**Task to carry out:**
Restate the entire listing word for word.

**Supplied material:**
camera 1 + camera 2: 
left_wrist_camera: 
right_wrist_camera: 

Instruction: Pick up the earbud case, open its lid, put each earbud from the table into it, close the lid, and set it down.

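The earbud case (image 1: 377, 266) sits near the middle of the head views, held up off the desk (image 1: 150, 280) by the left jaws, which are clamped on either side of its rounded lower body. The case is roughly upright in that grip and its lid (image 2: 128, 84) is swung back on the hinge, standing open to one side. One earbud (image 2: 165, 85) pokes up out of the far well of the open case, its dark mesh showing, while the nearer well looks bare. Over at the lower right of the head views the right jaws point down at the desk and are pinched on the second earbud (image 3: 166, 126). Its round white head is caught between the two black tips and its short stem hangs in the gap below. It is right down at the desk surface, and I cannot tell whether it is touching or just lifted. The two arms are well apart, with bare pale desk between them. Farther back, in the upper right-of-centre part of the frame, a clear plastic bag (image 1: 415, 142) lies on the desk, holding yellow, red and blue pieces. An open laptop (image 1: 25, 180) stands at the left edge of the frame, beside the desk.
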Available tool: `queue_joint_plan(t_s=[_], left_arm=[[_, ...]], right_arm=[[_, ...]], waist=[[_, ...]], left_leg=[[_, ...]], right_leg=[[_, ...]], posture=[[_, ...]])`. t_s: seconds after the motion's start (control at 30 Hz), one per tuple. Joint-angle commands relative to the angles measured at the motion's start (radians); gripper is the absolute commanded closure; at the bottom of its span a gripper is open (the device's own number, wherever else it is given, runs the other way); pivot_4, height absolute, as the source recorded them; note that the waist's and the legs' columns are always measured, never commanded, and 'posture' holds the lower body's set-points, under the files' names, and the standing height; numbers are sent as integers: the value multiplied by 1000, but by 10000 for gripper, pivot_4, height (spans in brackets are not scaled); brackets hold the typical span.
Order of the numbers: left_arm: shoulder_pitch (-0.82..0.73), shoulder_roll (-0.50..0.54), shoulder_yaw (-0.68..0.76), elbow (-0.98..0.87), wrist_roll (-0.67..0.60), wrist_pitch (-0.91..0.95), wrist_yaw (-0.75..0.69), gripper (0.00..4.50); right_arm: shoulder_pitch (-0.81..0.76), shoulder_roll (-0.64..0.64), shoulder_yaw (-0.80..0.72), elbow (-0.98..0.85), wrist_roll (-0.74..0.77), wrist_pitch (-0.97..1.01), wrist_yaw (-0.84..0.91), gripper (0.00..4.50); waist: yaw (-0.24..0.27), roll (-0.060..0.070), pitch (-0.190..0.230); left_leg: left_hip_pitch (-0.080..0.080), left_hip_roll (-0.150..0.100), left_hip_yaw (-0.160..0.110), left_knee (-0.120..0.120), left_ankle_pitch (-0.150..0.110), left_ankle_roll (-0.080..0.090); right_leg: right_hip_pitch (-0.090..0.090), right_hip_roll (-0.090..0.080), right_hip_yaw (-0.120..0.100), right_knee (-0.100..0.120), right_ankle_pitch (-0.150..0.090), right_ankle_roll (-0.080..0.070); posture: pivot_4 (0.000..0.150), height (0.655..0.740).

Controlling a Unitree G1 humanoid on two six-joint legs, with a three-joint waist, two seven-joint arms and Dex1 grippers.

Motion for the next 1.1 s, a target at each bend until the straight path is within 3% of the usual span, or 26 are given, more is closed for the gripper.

**Response to the exercise:**
camera 1 + camera 2: 
left_wrist_camera: 
right_wrist_camera: 

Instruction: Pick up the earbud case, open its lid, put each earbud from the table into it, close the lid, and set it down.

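The earbud case (image 1: 377, 266) sits near the middle of the head views, held up off the desk (image 1: 150, 280) by the left jaws, which are clamped on either side of its rounded lower body. The case is roughly upright in that grip and its lid (image 2: 128, 84) is swung back on the hinge, standing open to one side. One earbud (image 2: 165, 85) pokes up out of the far well of the open case, its dark mesh showing, while the nearer well looks bare. Over at the lower right of the head views the right jaws point down at the desk and are pinched on the second earbud (image 3: 166, 126). Its round white head is caught between the two black tips and its short stem hangs in the gap below. It is right down at the desk surface, and I cannot tell whether it is touching or just lifted. The two arms are well apart, with bare pale desk between them. Farther back, in the upper right-of-centre part of the frame, a clear plastic bag (image 1: 415, 142) lies on the desk, holding yellow, red and blue pieces. An open laptop (image 1: 25, 180) stands at the left edge of the frame, beside the desk.
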Available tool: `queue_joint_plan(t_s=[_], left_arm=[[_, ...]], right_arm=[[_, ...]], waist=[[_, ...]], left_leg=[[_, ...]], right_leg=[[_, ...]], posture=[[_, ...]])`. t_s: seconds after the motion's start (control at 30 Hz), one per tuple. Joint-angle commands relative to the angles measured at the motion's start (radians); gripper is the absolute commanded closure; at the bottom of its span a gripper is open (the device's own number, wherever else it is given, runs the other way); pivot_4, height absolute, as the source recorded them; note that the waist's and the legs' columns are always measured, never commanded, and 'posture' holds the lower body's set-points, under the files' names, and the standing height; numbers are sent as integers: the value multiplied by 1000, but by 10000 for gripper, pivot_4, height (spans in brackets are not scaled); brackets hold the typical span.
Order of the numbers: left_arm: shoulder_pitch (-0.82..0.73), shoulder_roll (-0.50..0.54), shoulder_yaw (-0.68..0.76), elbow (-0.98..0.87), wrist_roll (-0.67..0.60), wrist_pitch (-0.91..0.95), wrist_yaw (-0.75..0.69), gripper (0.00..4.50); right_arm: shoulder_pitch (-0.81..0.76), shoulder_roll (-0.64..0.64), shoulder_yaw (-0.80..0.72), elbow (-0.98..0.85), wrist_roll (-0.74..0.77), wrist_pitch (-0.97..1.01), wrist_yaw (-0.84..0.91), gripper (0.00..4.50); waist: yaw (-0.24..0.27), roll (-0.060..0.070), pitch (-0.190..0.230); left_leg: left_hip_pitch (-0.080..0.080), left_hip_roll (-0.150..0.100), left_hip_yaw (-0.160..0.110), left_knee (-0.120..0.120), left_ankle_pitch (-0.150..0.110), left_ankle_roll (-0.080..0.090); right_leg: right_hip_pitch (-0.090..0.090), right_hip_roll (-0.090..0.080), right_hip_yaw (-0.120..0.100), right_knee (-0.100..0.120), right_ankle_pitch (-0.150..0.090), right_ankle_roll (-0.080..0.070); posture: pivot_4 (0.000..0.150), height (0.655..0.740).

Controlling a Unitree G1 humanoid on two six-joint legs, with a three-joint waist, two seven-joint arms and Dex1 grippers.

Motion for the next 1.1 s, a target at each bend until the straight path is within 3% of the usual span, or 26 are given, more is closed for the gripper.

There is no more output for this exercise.